Everything you Must Know about Cashing out Real Estate Investments

Image from Mark Kohler

If you’ve decided it’s time to cash out your real estate investments and no longer want to use Section 1031, it’s important to know what will happen with your taxes.

Generally, you’ll increase your tax liability when you sell your real estate investments, but there are ways to minimize it.

Don’t throw away the income you’ve earned through the years, carefully avoiding taxes with the Section 1031 exchange.

Here are three options to help.

Consider Charitable Remainder and Wealth Replacement Trusts

You must donate your real estate to a new charitable remainder trust to use this strategy. In addition, the trust must include instructions to pay you and your spouse income during your lifetime.

As a part of the trust, ensure the instructions state that the remaining balance gets donated to charity once both spouses die.

By donating the property, you get a charitable contribution deduction and don’t pay taxes on the full amount of the capital gains because you earn money in increments.

Finally, you should create a wealth replacement trust. This replaces the wealth of the charitable remainder trust when both spouses die. The insurance pays the proceeds to the insurance trust, and your heirs receive it.

Use Section 721

You can also donate the property to a partnership using Section 721. When you donate the property to a partnership in exchange for an interest in the partnership, you don’t pay capital gains.

Essentially, you donate the property to a real estate investment trust, and the real estate investment company manages it, giving you a piece of the company. As a result, you avoid taxation and receive periodic distributions from the REIT’s income.

Installment Sale

You can sell the property as an installment sale, with you operating as the lender.

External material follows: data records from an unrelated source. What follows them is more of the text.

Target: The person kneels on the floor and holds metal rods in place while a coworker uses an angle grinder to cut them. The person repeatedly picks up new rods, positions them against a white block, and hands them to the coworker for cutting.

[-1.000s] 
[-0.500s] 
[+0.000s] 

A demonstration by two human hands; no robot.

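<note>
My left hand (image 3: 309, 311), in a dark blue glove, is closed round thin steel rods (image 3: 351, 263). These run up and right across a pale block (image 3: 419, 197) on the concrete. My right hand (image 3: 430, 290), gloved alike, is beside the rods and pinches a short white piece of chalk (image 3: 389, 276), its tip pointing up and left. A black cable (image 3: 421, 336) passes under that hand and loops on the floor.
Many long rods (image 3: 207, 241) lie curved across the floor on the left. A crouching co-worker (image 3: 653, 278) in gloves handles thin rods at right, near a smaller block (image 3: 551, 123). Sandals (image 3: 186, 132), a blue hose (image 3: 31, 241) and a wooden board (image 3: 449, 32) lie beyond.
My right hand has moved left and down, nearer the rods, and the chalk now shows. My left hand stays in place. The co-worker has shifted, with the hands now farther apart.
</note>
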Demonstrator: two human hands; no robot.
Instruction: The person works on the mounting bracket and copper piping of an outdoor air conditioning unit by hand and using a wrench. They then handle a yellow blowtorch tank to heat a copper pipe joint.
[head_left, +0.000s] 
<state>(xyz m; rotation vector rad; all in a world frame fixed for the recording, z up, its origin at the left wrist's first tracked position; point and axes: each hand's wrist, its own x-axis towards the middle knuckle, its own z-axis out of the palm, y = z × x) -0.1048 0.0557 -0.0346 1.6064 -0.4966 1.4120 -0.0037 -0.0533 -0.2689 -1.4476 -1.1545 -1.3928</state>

Instead of collecting the property’s entire sales price upfront, you receive payments in installments.

In exchange for the loan, you charge the buyer an interest rate higher than you’d earn on any investment. In addition, you pay taxes on the income as you earn it rather than all at once.

The money you earn will be part taxable and part nontaxable. The principal payment is 50% taxable and 50% nontaxable, plus the interest earned.

Final Thoughts

If you’ve owned real estate for many years and have strategically conducted Section 1031 exchanges to avoid taxation, it’s important to know what to do when you’re ready to sell the property.

When it’s time to give up the real estate, explore your options to avoid excessive taxation and all the hard work you’ve done through the years.